## [What to do]
Copy each line below containing "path".

● ● ● ● ●

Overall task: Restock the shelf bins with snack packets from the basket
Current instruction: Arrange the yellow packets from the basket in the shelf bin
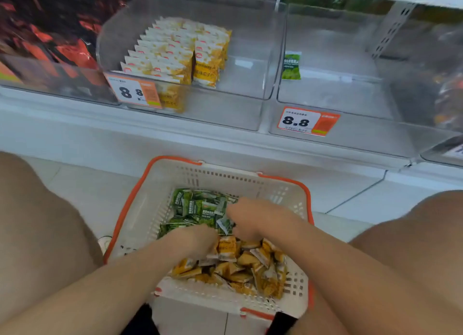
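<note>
Both my hands are down in the white basket (140, 209) between my knees. My left hand (198, 237) and right hand (253, 217) lie among the green packets (198, 207), with the yellow packets (250, 264) heaped nearer me. Whether either hand grips one, I cannot tell. Above, the left bin (238, 109) holds yellow rows (175, 49), and the right bin (338, 96) holds a single green packet (291, 65).

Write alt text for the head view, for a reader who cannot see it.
A person's left hand and right hand dig into a floor basket of green packets and yellow packets. Above, one clear bin holds yellow rows; its neighbour holds a single green packet.
</note>
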A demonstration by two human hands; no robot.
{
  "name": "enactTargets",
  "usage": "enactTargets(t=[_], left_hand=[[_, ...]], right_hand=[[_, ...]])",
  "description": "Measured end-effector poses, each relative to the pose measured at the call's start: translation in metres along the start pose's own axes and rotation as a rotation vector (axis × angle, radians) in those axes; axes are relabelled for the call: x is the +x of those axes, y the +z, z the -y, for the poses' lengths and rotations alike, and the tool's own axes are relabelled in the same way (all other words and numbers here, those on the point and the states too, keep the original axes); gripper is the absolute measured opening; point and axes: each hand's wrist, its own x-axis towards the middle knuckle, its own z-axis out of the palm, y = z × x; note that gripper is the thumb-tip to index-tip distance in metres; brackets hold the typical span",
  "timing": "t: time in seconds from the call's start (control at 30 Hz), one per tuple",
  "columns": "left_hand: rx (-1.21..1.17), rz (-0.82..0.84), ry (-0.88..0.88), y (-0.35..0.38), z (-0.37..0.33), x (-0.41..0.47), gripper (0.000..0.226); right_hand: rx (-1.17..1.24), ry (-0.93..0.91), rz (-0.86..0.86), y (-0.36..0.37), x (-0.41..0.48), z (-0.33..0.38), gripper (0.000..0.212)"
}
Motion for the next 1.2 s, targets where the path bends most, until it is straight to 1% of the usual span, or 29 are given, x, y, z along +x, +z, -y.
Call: enactTargets(t=[0.1,0.13,0.17,0.33,0.47,0.5,0.57,0.63,0.7,0.73,0.83,0.87,0.9,0.97,1.0,1.03,1.07,1.13,1.2], left_hand=[[0.069,0.157,0.018,0.031,0.0,0.006,0.042],[0.103,0.188,0.015,0.039,0.004,0.008,0.045],[0.122,0.185,0.01,0.047,0.009,0.012,0.045],[0.075,0.11,-0.008,0.053,0.017,0.017,0.037],[-0.038,0.062,-0.02,0.042,0.026,0.015,0.038],[-0.063,0.03,-0.025,0.041,0.029,0.013,0.038],[-0.142,-0.091,-0.038,0.037,0.038,0.008,0.041],[-0.245,-0.179,-0.038,0.028,0.05,0.0,0.044],[-0.357,-0.248,0.002,0.007,0.058,-0.014,0.045],[-0.424,-0.285,0.028,-0.006,0.061,-0.024,0.046],[-0.655,-0.449,0.1,-0.045,0.062,-0.062,0.04],[-0.766,-0.49,0.127,-0.055,0.06,-0.075,0.039],[-0.881,-0.519,0.159,-0.064,0.058,-0.088,0.038],[-1.036,-0.599,0.207,-0.079,0.052,-0.109,0.036],[-1.103,-0.646,0.224,-0.086,0.049,-0.117,0.034],[-1.187,-0.684,0.242,-0.091,0.046,-0.123,0.03],[-1.29,-0.707,0.257,-0.096,0.044,-0.128,0.028],[-1.515,-0.741,0.277,-0.104,0.041,-0.136,0.025],[-1.725,-0.764,0.271,-0.111,0.04,-0.142,0.025]], right_hand=[[-0.009,-0.026,-0.003,0.009,0.006,0.001,0.017],[-0.014,-0.038,0.0,0.01,0.007,0.001,0.016],[-0.02,-0.047,0.006,0.011,0.008,0.002,0.015],[-0.06,-0.055,0.002,0.014,0.014,0.005,0.019],[-0.048,-0.055,0.013,0.008,0.016,0.007,0.018],[-0.05,-0.054,0.013,0.006,0.016,0.008,0.018],[-0.046,-0.049,0.004,0.001,0.014,0.009,0.02],[-0.023,-0.045,0.002,-0.002,0.012,0.009,0.03],[0.01,-0.039,-0.006,-0.006,0.008,0.008,0.043],[0.027,-0.031,-0.024,-0.008,0.006,0.007,0.044],[0.105,0.029,-0.143,-0.018,-0.001,0.001,0.033],[0.179,0.037,-0.193,-0.023,-0.004,-0.001,0.038],[0.298,0.036,-0.238,-0.028,-0.006,-0.004,0.051],[0.641,0.013,-0.341,-0.038,-0.01,-0.005,0.078],[0.811,-0.011,-0.404,-0.043,-0.011,-0.004,0.086],[0.916,-0.048,-0.48,-0.047,-0.012,-0.001,0.091],[0.922,-0.105,-0.564,-0.05,-0.011,0.0,0.096],[0.815,-0.21,-0.7,-0.051,-0.009,0.001,0.1],[0.832,-0.225,-0.755,-0.056,-0.012,0.002,0.089]])
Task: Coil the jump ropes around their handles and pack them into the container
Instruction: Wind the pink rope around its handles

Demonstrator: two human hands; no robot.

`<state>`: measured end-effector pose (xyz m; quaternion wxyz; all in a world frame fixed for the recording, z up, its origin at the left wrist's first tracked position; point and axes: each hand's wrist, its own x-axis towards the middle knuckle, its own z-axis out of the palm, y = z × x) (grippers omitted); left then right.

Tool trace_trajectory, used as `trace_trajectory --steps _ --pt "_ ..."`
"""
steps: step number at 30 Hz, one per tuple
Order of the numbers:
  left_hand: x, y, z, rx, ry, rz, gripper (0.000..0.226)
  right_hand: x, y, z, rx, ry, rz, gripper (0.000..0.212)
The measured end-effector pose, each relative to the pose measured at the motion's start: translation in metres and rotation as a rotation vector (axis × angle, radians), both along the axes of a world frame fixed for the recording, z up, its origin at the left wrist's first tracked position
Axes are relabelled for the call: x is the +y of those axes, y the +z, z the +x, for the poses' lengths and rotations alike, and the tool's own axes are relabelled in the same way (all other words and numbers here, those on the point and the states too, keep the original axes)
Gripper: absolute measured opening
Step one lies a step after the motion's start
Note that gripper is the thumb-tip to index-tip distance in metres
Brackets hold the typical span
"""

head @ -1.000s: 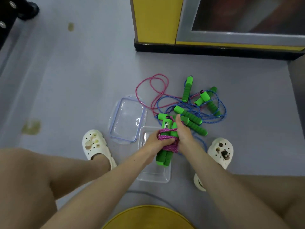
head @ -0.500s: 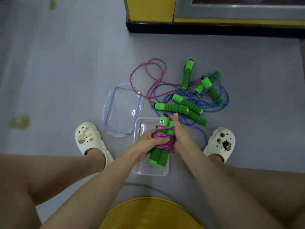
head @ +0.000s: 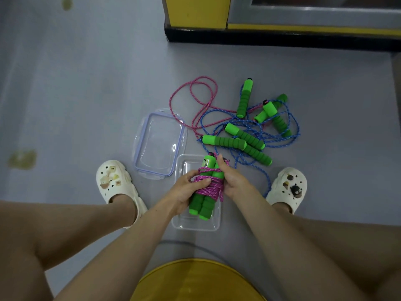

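Note:
A pair of green foam handles wrapped in pink rope, the coiled jump rope (head: 206, 192), is held just above the clear plastic container (head: 196, 224) on the floor. My left hand (head: 187, 190) grips the bundle from the left, thumb over the pink coils. My right hand (head: 233, 181) holds its right side, thumb up along a handle. Beyond lies a tangle of loose jump ropes (head: 256, 131) with several green handles, blue rope and a pink rope loop (head: 195, 94).
The container's clear lid (head: 160, 142) with a bluish rim lies on the floor left of the tangle. My two white clogs (head: 115, 181) (head: 287, 187) flank the container. A yellow and black cabinet base (head: 260, 33) stands at the back. A yellow seat edge shows below.
The bundle has come down and nearer to me, over the container. Both hands keep their hold on it. The view has tilted downward.

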<state>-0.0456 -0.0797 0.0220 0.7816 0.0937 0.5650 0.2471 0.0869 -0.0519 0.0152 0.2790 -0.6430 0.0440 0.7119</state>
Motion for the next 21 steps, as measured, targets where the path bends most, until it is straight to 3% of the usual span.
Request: trace_trajectory --steps 2,4,7,11,18,21 --pt "-0.003 -0.004 -0.003 0.006 0.005 -0.017 0.041 -0.004 0.0 -0.003 0.0 0.002 -0.01 0.075" --pt "-0.006 -0.008 -0.003 0.016 0.029 -0.025 0.042 -0.004 0.0 -0.005 -0.03 0.024 0.027 0.052" --pt "-0.008 -0.02 -0.002 0.083 0.094 -0.041 0.046 -0.007 -0.004 -0.001 -0.243 0.216 0.129 0.031" --pt "-0.009 -0.038 -0.001 0.191 0.085 -0.095 0.047 -0.017 -0.02 0.011 -0.533 0.359 0.156 0.046" --pt "-0.011 -0.074 0.012 0.378 0.034 -0.09 0.046 -0.036 -0.055 0.027 -0.544 0.673 0.055 0.019" --pt "-0.007 -0.086 0.023 0.416 0.05 -0.096 0.042 -0.038 -0.06 0.025 -0.559 0.782 0.108 0.024"
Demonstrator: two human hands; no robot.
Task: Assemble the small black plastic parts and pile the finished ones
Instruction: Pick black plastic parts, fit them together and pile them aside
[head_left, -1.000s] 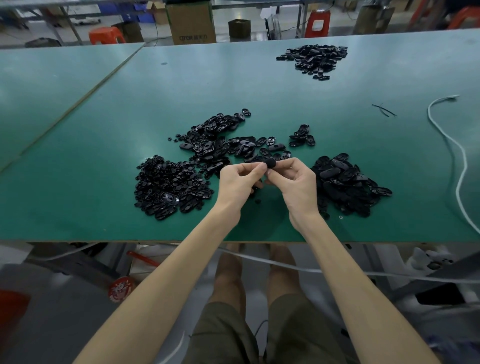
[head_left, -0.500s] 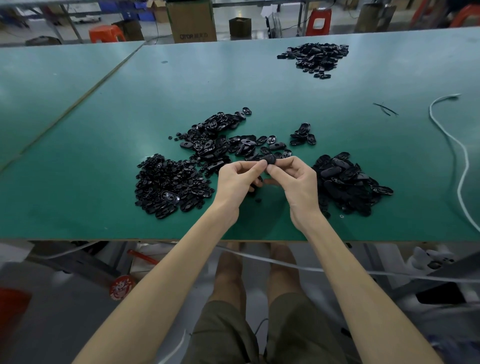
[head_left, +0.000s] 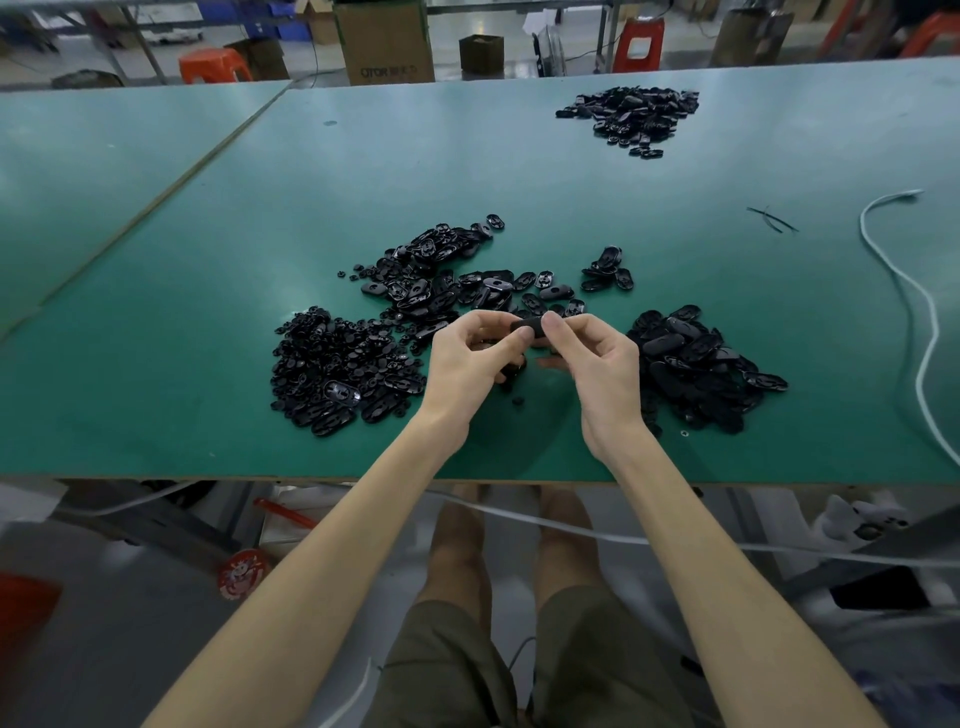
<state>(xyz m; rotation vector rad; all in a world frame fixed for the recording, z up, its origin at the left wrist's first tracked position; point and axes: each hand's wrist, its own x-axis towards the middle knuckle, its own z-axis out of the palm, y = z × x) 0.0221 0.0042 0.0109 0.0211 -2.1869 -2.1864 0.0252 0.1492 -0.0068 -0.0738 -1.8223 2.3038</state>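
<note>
Both hands meet above the green table (head_left: 519, 171), pinching one small black oval part (head_left: 529, 328) between them. My left hand (head_left: 467, 364) grips its left end with thumb and fingers curled. My right hand (head_left: 597, 364) pinches its right end, thumb on top. A heap of small black pieces (head_left: 337, 374) lies left of my hands. Oval shells (head_left: 441, 270) are spread behind them. A pile of black oval parts (head_left: 701, 369) lies to the right, and a small cluster (head_left: 608, 270) sits behind it.
Another heap of black parts (head_left: 631, 117) lies at the far right of the table. A white cable (head_left: 914, 312) runs along the right side, with a thin black tie (head_left: 771, 218) near it. The table's front edge (head_left: 208, 475) is close to my body. Boxes and stools stand beyond the table.
Both hands have stayed together on the part, shifting slightly upward; the part has turned a little between the fingers. The piles have not moved.
</note>
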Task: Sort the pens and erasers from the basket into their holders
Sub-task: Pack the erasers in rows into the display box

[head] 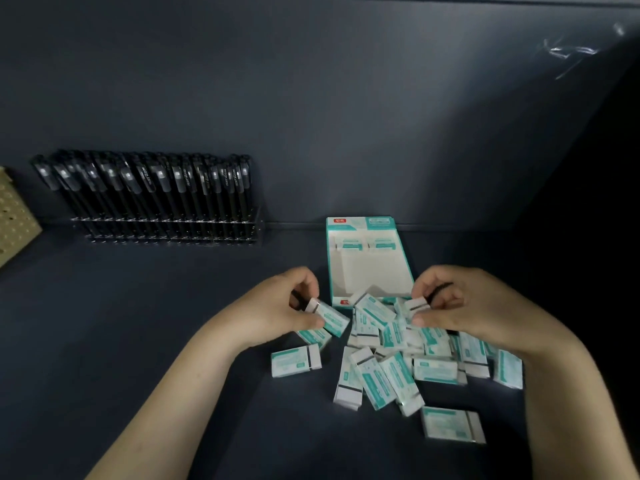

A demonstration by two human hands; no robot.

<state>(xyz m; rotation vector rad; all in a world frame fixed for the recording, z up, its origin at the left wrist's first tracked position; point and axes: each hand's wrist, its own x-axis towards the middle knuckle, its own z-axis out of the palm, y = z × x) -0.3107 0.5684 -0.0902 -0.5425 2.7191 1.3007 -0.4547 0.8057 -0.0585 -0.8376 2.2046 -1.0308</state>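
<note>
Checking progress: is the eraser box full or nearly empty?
Nearly empty: the box holds only two erasers at its far end; the rest is bare.

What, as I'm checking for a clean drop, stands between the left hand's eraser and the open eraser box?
Nothing visible: the left hand holds its eraser by the eraser box, at its near left corner.

left hand (284, 304), right hand (450, 304) pinching (both curled)

A dark blue tabletop (138, 341) meets a matte wall (311, 98) of the same colour. A tan perforated board (14, 216) shows at the left edge. Pale scuffs (568, 53) mark the wall's upper right
</note>
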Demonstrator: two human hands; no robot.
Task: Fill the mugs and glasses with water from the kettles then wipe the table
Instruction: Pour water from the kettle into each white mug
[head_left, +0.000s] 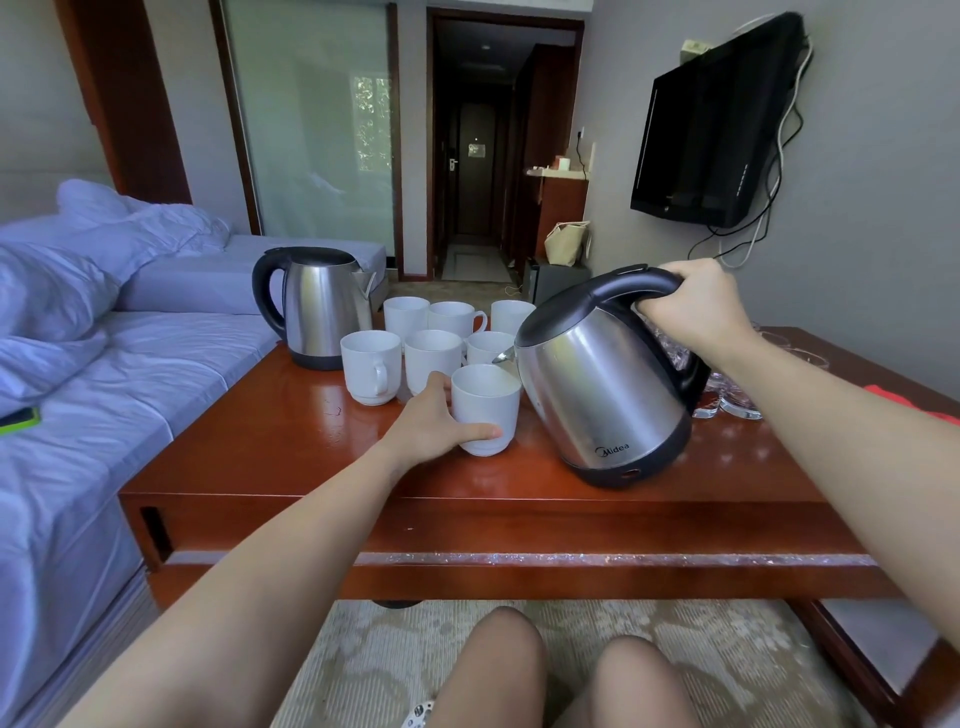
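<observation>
tilted kettle over a mug on a glossy red-brown table in a bedroom.

the right hand (693, 306) grips the black handle of the steel kettle (608, 384), tipped with its spout just above the nearest mug (485, 408); the left hand (436, 421) wraps that mug's side, thumb across the front. beyond the left hand stand six more white mugs (431, 338), and further left a second kettle (317, 306) sits upright near the table's far-left edge. glasses (737, 395) cluster under the right forearm. the table (291, 447) is bare wood on the near side of both hands, up to its front edge. a bed (104, 338) lies just beside the table's left edge; a wall-mounted tv (711, 130) hangs above the right hand.
</observation>
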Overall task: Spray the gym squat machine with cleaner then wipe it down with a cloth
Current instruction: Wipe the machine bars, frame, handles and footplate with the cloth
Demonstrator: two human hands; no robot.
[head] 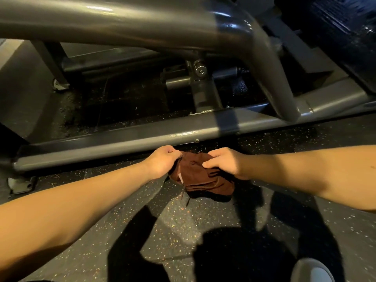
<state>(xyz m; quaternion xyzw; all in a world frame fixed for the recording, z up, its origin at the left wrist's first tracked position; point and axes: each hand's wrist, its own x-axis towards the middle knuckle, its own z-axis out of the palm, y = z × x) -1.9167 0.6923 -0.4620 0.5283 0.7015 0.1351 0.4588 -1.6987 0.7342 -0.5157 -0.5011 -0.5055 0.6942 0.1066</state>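
Note:
A brown cloth [200, 179] hangs bunched between my two hands, just above the speckled floor. My left hand [162, 162] grips its left edge with curled fingers. On the cloth's right edge my right hand [225, 163] pinches the fabric between thumb and fingers. Both hands sit just in front of the squat machine's low grey frame tube [122, 139], which runs across the view. A thick grey tube [142, 19] of the same machine crosses above and bends down to the right. No spray bottle is in view.
Speckled rubber floor [183, 224] lies under my arms. A machine foot [20, 185] is bolted down at the left. A pivot bolt [200, 70] and cross bars sit behind the low tube. A dark pad [345, 37] is at the upper right. A shoe tip [313, 271] shows bottom right.

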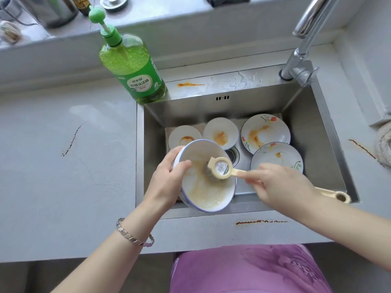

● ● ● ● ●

## [Solution to the problem]
Motion for the next 1.2 s, targets where the path bends most, until it is straight to 1% of the usual span, or 29 are given, x, y, z along +x, +z, -y.
Motion for the next 21 steps, as measured, targets where the path bends most, until it is straight to 3% of the usual span.

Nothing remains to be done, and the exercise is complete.